Witnesses told investigators that they heard the officer tell Bradford to drop his weapon. But the officer told investigators that he was unable to give verbal commands because of the “quickness of the event” and the “immediate threat” he believed Bradford posed, according to the report.
The report says that the officer mistakenly believed Bradford shot the victim “does not render his actions unreasonable,” the report says.
“First, a reasonable person could have assumed that the only person with a gun who was running toward the victim of a shooting that occurred just three seconds earlier fired the shots,” the report says, adding that the other officer and two other witnesses all said that, at that moment, they also believed Bradford was the shooter. The report states:
“Officer 1’s actions were reasonable under the circumstances and were consistent with his training and nationally-accepted standards for “active shooter” scenarios. Accordingly, Officer 1’s actions do not constitute a crime under Alabama law, see Ala. Code § 13A-3-22, and therefore should not be presented to a grand jury for potential criminal prosecution. See Rule 3.8(a), Alabama Rules for Professional Conduct.”
Bradford was licensed to carry a firearm, and it’s not illegal in Alabama to carry a gun in public.
Brown, 20, has been charged with attempted murder. His attorneys said he shot Wilson in self-defense, according to the report, which did not say how the two men knew each other.

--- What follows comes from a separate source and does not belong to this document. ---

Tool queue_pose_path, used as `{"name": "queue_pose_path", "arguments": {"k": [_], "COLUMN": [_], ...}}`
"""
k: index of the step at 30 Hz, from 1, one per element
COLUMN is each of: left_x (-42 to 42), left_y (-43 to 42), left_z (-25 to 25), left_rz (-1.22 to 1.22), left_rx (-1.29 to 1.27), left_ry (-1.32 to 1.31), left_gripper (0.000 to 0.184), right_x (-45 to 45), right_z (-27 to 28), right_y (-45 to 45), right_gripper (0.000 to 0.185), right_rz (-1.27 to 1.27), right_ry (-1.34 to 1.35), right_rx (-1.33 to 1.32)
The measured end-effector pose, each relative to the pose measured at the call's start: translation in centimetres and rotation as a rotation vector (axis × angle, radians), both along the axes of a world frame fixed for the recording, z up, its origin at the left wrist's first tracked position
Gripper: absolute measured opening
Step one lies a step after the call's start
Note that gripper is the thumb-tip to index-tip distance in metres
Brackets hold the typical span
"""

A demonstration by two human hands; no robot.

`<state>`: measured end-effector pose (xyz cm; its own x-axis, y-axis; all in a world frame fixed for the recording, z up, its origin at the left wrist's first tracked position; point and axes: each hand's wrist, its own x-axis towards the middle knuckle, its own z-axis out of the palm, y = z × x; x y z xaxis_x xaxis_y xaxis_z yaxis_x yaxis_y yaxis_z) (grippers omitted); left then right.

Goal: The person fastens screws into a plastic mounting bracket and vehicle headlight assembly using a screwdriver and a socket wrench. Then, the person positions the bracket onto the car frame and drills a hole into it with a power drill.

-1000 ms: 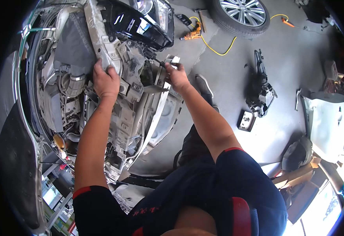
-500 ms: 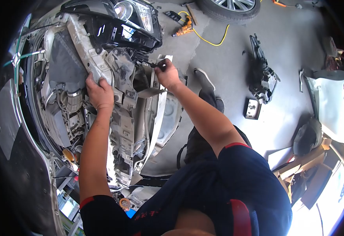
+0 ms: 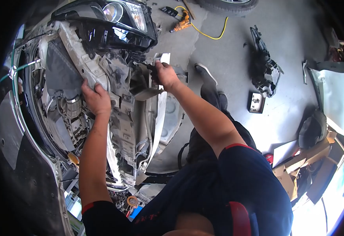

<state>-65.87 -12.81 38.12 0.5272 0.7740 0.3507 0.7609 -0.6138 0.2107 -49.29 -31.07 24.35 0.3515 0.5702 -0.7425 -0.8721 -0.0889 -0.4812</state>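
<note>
My left hand (image 3: pixel 96 98) is closed over the edge of the bare metal body rail (image 3: pixel 74 43), fingers and thumb bent against it. My right hand (image 3: pixel 166 75) is closed at the end of the bumper beam (image 3: pixel 143 93). A dark piece shows beside its fingers, apparently the black-handled tool (image 3: pixel 153 71); its tip is hidden among dark parts. Above both hands sits the headlight (image 3: pixel 115 23) in its black housing. Grimy brackets and panels of the car's opened front lie between my hands.
An orange power drill (image 3: pixel 181 24) with a yellow cord lies on the floor near a wheel (image 3: pixel 229 7). A removed headlight-like assembly (image 3: pixel 265 65), a small tray of fasteners (image 3: pixel 256 103), a pale door panel (image 3: pixel 339 94) and cardboard (image 3: pixel 315 173) are to the right.
My right hand has turned and moved slightly down, and the black-handled tool shows less. My left hand stays on the rail. The whole view has shifted a little.
</note>
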Motion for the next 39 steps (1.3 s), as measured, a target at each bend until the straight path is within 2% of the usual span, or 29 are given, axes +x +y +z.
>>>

There has been no evidence that Bradford was involved in the shooting, and it remains unclear why he drew his gun.
The report also did not say whether he knew that the officers were behind him. Although the officer was wearing a body camera, he did not activate it before he shot Bradford. There was “no time” to do so, he told investigators.

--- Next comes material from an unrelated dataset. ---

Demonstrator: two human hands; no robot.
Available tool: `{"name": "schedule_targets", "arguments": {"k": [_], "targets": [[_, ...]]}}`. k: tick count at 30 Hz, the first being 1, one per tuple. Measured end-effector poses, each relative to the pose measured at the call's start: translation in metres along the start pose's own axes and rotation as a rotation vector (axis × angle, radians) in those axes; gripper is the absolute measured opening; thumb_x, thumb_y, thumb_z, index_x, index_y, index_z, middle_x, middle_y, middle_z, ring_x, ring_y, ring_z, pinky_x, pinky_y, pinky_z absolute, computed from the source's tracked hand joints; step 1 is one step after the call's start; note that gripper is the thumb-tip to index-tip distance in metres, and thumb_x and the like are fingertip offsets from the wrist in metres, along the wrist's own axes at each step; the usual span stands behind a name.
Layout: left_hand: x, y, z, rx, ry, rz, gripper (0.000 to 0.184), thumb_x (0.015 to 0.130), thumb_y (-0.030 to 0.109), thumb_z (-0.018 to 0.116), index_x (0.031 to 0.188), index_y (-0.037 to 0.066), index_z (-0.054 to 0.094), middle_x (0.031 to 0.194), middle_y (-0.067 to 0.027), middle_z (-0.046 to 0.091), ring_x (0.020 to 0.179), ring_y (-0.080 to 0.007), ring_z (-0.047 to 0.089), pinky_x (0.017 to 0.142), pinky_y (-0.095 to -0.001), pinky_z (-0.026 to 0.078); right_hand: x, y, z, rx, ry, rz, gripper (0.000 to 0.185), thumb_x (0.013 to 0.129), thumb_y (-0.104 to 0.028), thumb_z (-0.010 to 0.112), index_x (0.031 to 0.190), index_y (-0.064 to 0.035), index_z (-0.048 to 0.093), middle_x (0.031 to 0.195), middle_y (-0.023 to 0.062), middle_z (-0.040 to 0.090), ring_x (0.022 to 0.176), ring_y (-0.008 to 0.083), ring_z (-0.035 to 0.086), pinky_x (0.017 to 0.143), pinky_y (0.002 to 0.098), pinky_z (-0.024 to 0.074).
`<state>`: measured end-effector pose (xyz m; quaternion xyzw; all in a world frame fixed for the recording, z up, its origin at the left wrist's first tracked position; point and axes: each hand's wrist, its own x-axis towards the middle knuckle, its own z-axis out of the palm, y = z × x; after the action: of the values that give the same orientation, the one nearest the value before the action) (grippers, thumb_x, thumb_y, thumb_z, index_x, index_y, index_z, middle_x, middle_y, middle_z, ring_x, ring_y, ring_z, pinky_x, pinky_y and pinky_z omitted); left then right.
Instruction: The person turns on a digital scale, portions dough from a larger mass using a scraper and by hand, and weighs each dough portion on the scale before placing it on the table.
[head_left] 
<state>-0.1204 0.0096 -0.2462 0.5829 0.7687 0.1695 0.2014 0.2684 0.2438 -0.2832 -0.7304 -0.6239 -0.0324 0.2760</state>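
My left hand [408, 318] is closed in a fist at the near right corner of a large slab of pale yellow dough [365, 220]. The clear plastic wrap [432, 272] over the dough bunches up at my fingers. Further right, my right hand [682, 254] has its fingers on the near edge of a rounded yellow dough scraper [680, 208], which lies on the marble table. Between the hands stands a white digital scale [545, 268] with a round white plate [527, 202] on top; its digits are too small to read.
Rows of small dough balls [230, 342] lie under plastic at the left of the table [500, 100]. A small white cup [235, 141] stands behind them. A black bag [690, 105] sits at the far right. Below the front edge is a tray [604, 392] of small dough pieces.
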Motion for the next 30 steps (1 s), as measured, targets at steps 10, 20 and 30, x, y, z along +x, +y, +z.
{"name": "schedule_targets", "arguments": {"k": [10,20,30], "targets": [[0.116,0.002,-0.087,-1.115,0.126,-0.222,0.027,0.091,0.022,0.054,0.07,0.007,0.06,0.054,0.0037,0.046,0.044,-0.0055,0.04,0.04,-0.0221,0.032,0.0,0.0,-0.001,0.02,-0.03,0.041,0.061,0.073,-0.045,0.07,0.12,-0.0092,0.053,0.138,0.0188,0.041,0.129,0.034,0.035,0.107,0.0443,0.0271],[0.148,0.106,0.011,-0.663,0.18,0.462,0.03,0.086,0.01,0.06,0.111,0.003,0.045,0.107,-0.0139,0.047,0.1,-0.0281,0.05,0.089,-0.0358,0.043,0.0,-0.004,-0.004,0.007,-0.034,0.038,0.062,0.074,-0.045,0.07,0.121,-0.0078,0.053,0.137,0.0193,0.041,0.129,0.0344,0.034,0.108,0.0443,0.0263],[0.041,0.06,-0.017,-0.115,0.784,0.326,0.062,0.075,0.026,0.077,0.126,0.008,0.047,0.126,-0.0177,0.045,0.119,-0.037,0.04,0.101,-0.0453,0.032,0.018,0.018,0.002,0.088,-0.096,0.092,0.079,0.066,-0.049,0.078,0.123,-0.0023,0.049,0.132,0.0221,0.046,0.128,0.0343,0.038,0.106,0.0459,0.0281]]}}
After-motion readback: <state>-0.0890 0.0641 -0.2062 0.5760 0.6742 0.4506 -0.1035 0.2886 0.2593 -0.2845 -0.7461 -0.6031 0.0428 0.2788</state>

Bradford’s parents and a family attorney said earlier that he had a concealed-handgun license. The officer, who was not named, was placed on administrative leave after the shooting, though it was not immediately clear if he has been reinstated. The Hoover Police Department have not responded to a request for comment Wednesday.
Bradford’s death last November reignited racial tensions in Alabama, where protesters marched through the Riverchase Galleria in the city of Hoover, demanding why police killed a black man who may not have had anything to do with the shooting.

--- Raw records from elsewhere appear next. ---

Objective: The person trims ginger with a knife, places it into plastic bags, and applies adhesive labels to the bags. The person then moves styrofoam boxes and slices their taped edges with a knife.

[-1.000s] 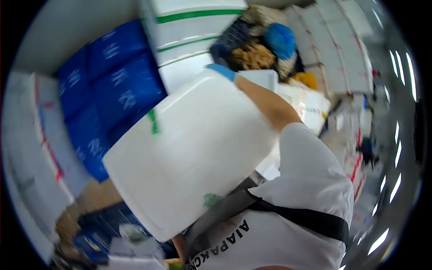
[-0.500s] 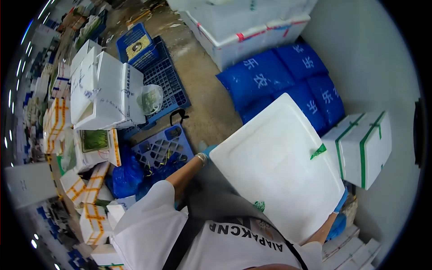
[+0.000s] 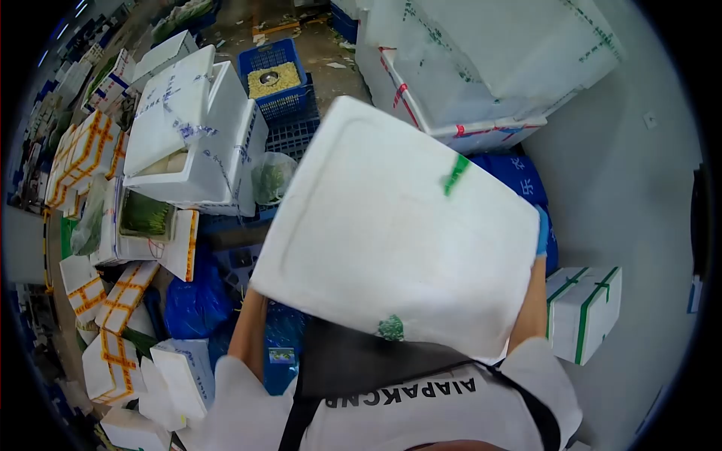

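A large white foam box, with a green tape scrap near its upper right edge and a green mark at its lower edge, is held up against my chest. My right hand, in a blue glove, grips the box's right edge; only part of it shows. On the left, my forearm reaches up behind the lower left corner of the box, and the box hides that hand. Beyond the upper right edge lie blue sacks with white characters, partly covered by the box.
Stacked white foam boxes stand ahead near the wall. A green-taped box is at the right. At the left are an open foam box, a blue crate, blue plastic bags and orange-taped boxes.
The view has swung from the blue sacks toward the stacked boxes and crates. The box has stayed held and now covers most of the sacks. My left hand has gone out of sight behind it.
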A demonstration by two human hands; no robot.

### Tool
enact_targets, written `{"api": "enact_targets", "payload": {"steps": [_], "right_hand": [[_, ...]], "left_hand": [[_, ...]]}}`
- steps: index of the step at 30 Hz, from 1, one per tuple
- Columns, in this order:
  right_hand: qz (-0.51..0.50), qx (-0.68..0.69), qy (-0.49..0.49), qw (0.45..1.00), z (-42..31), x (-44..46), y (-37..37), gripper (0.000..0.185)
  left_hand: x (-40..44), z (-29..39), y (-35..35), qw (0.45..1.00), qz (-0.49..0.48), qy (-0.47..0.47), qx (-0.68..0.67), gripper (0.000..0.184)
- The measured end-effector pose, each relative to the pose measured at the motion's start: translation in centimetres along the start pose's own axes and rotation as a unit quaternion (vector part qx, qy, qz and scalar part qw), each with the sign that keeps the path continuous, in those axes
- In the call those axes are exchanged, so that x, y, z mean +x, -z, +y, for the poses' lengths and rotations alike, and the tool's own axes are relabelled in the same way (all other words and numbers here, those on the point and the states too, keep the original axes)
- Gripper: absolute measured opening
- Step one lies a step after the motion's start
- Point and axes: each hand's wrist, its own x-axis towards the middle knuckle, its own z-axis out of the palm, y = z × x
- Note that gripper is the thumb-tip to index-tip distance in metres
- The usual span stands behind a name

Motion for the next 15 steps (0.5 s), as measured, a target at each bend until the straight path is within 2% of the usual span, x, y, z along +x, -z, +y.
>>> {"api": "enact_targets", "payload": {"steps": [3,5,7,9,11,14,15], "right_hand": [[-0.06,-0.008,-0.005,0.998,3.6,10.8,-5.2,0.029],[-0.169,-0.202,0.154,0.952,3.5,16.1,-11.8,0.024],[-0.253,-0.244,0.109,0.93,4.9,23.9,-15.7,0.021],[-0.272,-0.219,0.157,0.924,8.8,30.7,-20.0,0.021],[-0.292,-0.184,0.067,0.936,4.1,30.4,-28.9,0.022],[-0.351,-0.052,-0.046,0.934,8.7,39.9,-34.1,0.027],[-0.36,-0.033,-0.12,0.925,10.4,43.4,-35.4,0.027]], "left_hand": [[-2.9,-1.1,5.5,0.994,0.082,-0.021,-0.062,0.043],[-4.6,-2.6,7.4,0.986,0.125,-0.03,-0.104,0.043],[-5.8,-4.0,8.6,0.976,0.163,-0.038,-0.14,0.044],[-6.4,-5.1,8.7,0.965,0.195,-0.046,-0.168,0.044],[-6.0,-5.6,8.2,0.955,0.221,-0.056,-0.191,0.044],[-4.2,-5.9,6.2,0.936,0.264,-0.07,-0.221,0.044],[-3.3,-6.0,5.1,0.929,0.28,-0.074,-0.23,0.044]]}}
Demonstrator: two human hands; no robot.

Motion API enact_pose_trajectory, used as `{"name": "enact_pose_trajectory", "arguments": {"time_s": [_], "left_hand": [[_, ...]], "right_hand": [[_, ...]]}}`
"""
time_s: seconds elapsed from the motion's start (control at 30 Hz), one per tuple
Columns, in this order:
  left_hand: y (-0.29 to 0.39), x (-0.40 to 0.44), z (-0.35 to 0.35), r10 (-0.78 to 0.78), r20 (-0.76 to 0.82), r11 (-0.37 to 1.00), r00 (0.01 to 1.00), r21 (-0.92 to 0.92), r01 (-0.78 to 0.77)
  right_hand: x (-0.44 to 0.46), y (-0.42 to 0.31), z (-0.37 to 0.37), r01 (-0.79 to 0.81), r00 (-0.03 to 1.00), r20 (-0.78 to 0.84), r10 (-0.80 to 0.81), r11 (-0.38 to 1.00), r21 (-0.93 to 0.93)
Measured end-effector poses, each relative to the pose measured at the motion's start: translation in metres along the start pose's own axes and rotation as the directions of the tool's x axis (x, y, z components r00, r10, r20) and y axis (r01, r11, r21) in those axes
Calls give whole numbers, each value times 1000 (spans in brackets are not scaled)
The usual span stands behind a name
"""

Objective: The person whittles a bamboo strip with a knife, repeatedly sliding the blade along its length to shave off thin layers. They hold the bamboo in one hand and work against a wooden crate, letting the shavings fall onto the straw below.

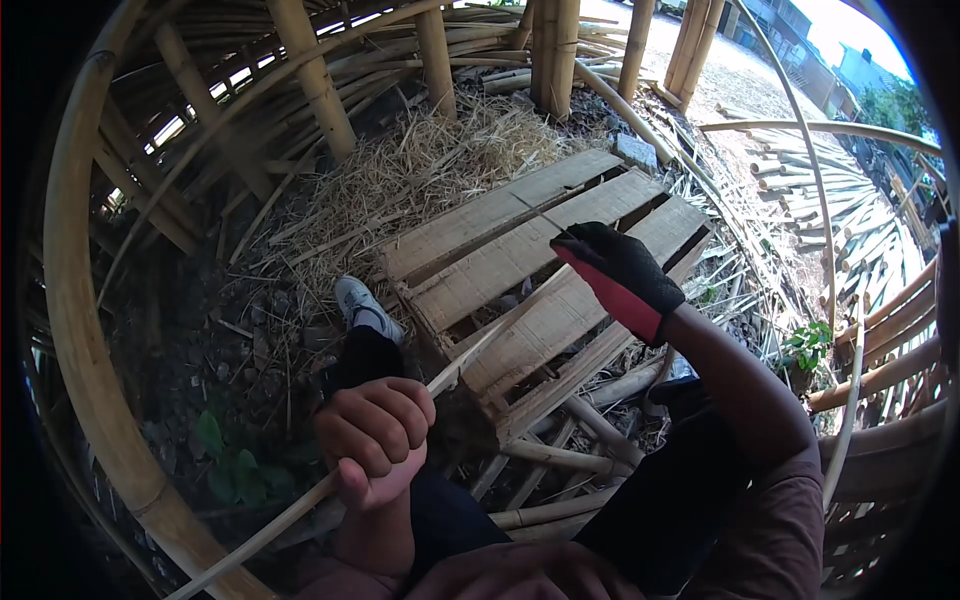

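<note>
My left hand (pixel 375 428), bare, is closed in a fist around a long pale bamboo strip (pixel 480 348). The strip slants from the bottom left, through the fist, up to the underside of my right hand (pixel 622 278). That hand wears a black and red glove, and its fingers are closed. A thin, dark, blade-like piece (pixel 538 210) sticks out of the glove to the upper left; its handle, if any, is hidden. Below both hands stands a low platform of wooden planks (pixel 500 235) with gaps between them. Whether the glove also grips the strip's end, I cannot tell.
Dry straw-like shavings (pixel 440 155) heap behind the platform. Upright bamboo poles (pixel 555 60) rise at the back, and a thick curved pole (pixel 75 300) bounds the left. Many cut bamboo lengths (pixel 880 215) lie on the right. My shoe (pixel 365 305) rests left of the platform.
</note>
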State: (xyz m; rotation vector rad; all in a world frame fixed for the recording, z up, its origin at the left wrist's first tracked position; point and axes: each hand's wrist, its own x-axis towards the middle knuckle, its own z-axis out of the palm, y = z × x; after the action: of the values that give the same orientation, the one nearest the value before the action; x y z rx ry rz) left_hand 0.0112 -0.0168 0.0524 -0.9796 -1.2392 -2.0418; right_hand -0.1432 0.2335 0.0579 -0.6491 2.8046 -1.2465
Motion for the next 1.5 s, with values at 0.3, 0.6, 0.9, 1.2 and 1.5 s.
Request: {"name": "enact_pose_trajectory", "arguments": {"time_s": [0.3, 0.6, 0.9, 1.2, 1.5], "left_hand": [[-3, -4, -9, 72, -51, 997, 996, 45, -70], [2, -4, 1, 132, -122, 991, 984, 32, -129], [-22, -1, -25, 27, -18, 998, 999, 51, -26], [-19, -5, -27, 13, 18, 1000, 1000, 14, -13], [-15, 1, -23, -11, 78, 1000, 997, 23, 9]], "right_hand": [[-14, -2, -17, -69, 998, -5, 69, 997, -21], [-5, 14, -15, -85, 995, -46, 86, 996, 29], [-27, -7, 32, 163, 968, 223, -115, 964, -210], [-42, -62, 54, 468, 879, 288, -379, 801, -373], [-12, -34, 31, 257, 946, 302, -117, 840, -478]]}}
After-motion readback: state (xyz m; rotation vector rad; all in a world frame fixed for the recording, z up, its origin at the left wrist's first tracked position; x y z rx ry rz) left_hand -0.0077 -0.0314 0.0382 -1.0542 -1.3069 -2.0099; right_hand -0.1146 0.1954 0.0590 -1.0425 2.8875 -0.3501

Now, more than two months later, the decision to not charge the officer has renewed that outrage. On Tuesday evening, protesters outside Hoover City Hall burned American flags spray-painted with “BLACK LIVES DON’T MATTER,” as police officers watched from a short distance. Frank Matthews, one of the organizers, told the Associated Press that demonstrators, including Bradford’s relatives, will travel to Montgomery, Ala., on Wednesday to protest outside the office of Attorney General Steve Marshall.
On Tuesday evening, demonstrators burned two American flags outside Hoover City Hall as police nearby looked on. On the flags were spray painted the words "BLACK LIVES DON'T MATTER."
Demonstrator Carlos Chaverst Jr. told onlookers at the gathering, "His life burned. And now this American flag is going to burn to represent what it’s like to be black in America."An independent autopsy showed Bradford was struck three times from behind — in the head, neck and the back.
Crump said that race played a role in Bradford's death and that a civil lawsuit claiming wrongful death will be filed.
"All across America, you see this symbiotic relationship between prosecutors and law enforcement that when they kill unarmed people of color or they kill people of color who are posing no threats, and they shot first and ask questions later," Crump said.